Managing Web Usage in the Workplace: A Social, Ethical and Legal Perspective

David Mason (Victoria University of Wellington, New Zealand)

Online Information Review

ISSN: 1468-4527

Article publication date: 1 December 2003

358

Keywords

Citation

Mason, D. (2003), "Managing Web Usage in the Workplace: A Social, Ethical and Legal Perspective", Online Information Review, Vol. 27 No. 6, pp. 455-456. https://doi.org/10.1108/14684520310510145

Publisher

:

Emerald Group Publishing Limited

Copyright © 2003, MCB UP Limited


One of the consequences of the breakneck pace of Internet development and the adoption of e‐commerce is that the businesses environment has failed to keep up with developments. The technology is changing relentlessly, but business policies and management attitudes are not keeping pace. New business and personal applications are being invented daily, some opening up wonderful new opportunities, others creating ugly new crimes. Without central control or any overall strategy the Internet has grown to be the world's information infrastructure. For many people today, work without the Internet, with its email and instant online access, is unthinkable, even impossible.

The new paradigm raises novel and complex issues. The business of doing business has changed forever, yet few companies have formal processes for policy creation, and even fewer actually have coherent strategies in place. Moreover, the Internet is not only the marketplace where business‐to‐business and business‐to‐consumer transactions take place, it is also the world's biggest playground. Personal email, chat rooms, eBay, sports scores and every other online delight are just a click away on the desktop, and millions of employees daily fritter away countless hours of their employer's time and money. Those companies who have bothered to check – and most don't – have been horrified to find that 90 per cent of sites accessed have nothing to do with work and, as well as the loss of productivity, have found their networks clogged with spam and porn, and company secrets being discussed freely.

These developments have prompted a growing interest in understanding and managing Internet access at work. Many companies have access restrictions in place, and some have dismissed workers for inappropriate use, but most accept that their policies are failing.

This book is a collection of 18 academic articles that address the legal, social and ethical aspect of Internet use in the workplace. It is organised into three sections. Section 1, “Factors influencing personal use”, includes three excellent articles that take a high‐level view of the problems and issued. One argues that the problem belongs to senior management and in fact is largely caused by their inability to understand the technology and how it is used. Two others see the problem as a misunderstanding of the social nature of the workplace, or with fundamental ethical attitudes in the workforce. The remaining three are a poor fit with the overall aim of the book: one discusses the spread of the Internet into sub‐Saharan Africa, and the other two are tests of the technology acceptance model as applied to the user interfaces of e‐commerce Web sites. The second section, “Consequences of Internet usage”, has some excellent papers. The first takes a social informatics view of the issues based on four case studies; the second is an interesting review of online gambling in the workplace.
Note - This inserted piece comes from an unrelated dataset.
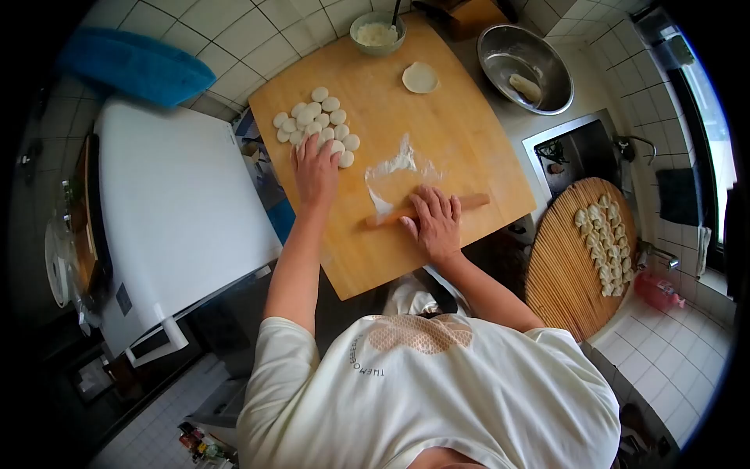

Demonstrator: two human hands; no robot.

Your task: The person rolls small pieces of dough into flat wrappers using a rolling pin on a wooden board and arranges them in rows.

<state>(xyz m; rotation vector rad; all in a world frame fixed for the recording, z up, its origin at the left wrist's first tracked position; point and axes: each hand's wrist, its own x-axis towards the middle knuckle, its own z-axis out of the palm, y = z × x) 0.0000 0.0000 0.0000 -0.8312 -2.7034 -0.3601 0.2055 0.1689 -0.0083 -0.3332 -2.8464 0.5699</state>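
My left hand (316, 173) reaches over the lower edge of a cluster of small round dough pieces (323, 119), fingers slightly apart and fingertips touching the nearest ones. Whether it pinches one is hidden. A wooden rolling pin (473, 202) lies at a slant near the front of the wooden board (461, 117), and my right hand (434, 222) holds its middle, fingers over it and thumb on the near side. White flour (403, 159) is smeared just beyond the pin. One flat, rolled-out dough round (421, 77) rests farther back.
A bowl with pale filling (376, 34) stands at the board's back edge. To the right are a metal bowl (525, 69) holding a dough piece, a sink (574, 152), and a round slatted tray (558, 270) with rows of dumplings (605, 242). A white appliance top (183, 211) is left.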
There is one good paper on measuring performance in telecommuting applications, and the final paper is a superficial survey linking job satisfaction with Internet usage satisfaction.
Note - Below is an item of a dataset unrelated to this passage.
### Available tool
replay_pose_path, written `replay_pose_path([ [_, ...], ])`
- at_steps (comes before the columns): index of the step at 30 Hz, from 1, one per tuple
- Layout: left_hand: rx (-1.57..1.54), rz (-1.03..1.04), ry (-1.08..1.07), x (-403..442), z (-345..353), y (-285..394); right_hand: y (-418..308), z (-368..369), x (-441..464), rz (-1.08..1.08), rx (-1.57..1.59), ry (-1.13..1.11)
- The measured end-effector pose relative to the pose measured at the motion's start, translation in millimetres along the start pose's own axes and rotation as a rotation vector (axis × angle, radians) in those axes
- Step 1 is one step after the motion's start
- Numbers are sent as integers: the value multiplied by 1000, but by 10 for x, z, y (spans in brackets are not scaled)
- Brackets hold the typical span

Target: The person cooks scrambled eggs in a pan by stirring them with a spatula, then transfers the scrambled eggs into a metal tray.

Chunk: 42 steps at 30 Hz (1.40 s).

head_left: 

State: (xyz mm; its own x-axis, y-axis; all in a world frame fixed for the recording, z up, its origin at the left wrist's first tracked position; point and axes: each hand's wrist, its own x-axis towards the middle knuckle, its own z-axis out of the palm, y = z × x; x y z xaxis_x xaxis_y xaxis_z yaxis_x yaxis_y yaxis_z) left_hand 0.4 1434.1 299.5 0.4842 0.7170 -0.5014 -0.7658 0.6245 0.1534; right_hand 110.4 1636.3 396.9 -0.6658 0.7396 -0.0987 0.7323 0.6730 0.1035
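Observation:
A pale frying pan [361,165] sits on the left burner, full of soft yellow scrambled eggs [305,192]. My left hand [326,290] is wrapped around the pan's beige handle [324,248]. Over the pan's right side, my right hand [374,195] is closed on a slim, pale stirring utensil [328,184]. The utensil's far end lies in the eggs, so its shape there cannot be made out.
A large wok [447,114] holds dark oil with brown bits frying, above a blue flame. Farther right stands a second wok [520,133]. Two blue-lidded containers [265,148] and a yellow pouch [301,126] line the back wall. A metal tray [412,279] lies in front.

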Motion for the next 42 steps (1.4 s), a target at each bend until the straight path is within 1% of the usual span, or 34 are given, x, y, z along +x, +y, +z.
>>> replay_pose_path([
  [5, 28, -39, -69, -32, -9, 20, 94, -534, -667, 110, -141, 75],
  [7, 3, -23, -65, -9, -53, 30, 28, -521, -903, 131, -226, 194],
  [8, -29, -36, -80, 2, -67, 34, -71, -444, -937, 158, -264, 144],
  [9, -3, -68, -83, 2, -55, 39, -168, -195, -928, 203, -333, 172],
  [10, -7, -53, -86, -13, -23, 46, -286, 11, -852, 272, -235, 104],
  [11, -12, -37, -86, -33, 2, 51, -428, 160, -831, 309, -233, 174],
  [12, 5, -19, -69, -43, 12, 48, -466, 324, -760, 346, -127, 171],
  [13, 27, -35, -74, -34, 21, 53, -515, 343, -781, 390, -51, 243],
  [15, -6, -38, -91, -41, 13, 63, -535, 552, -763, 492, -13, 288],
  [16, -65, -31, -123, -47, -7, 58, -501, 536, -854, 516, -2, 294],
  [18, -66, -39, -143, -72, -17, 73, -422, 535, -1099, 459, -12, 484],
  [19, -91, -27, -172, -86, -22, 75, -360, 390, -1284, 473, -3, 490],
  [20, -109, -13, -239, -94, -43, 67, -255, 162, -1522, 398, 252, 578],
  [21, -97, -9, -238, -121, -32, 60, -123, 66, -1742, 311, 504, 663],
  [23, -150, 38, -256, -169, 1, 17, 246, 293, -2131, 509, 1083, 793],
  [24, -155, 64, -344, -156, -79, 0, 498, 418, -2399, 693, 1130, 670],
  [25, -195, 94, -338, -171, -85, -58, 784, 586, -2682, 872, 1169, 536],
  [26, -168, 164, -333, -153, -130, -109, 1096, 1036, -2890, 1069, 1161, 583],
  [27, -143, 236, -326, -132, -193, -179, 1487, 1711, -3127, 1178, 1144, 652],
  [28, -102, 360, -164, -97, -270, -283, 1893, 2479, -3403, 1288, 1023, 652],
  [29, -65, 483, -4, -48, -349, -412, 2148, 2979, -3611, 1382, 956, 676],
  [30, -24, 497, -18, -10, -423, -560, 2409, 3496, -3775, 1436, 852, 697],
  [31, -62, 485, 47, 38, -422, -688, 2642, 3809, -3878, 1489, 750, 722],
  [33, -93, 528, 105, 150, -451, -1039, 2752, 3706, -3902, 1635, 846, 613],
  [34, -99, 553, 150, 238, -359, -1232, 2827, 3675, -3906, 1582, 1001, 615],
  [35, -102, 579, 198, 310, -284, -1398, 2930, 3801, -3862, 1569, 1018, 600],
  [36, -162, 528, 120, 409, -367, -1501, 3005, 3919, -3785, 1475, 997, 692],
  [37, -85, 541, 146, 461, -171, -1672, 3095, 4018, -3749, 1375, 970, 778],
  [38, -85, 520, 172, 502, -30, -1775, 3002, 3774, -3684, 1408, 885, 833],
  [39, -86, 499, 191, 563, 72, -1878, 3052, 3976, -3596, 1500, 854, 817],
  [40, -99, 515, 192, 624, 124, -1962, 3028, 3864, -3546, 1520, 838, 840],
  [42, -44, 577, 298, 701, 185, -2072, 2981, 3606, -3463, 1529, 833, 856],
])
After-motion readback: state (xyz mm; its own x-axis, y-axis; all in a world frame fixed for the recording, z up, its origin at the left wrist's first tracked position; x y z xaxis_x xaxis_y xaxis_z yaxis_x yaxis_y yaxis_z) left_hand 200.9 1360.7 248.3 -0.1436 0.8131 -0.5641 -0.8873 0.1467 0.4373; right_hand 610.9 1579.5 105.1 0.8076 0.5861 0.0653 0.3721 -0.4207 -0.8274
The third section, “Development of policies”, contains an interesting mix of subjects. It starts with two fairly technical articles on the architectural topology of networks. Three articles address security issues, one directly and one using case studies to illustrate ways of reducing legal and operational risks, with a third on using accounting policies to reduce Internet abuse. One case discusses access to the Internet from the point of view of the disabled user. The final two articles take distinctly off‐beat looks at issues using social theories as frameworks of analysis. One uses a critical social perspective and gives a good overview of the relevant literature. The other is a novel deconstructionist treatment of email and its users that will make people view the humble email address with a new respect.

Overall, the book offers an interesting and sometimes intriguing collection of articles, most well written and informative, and forms an excellent resource for studies in this field.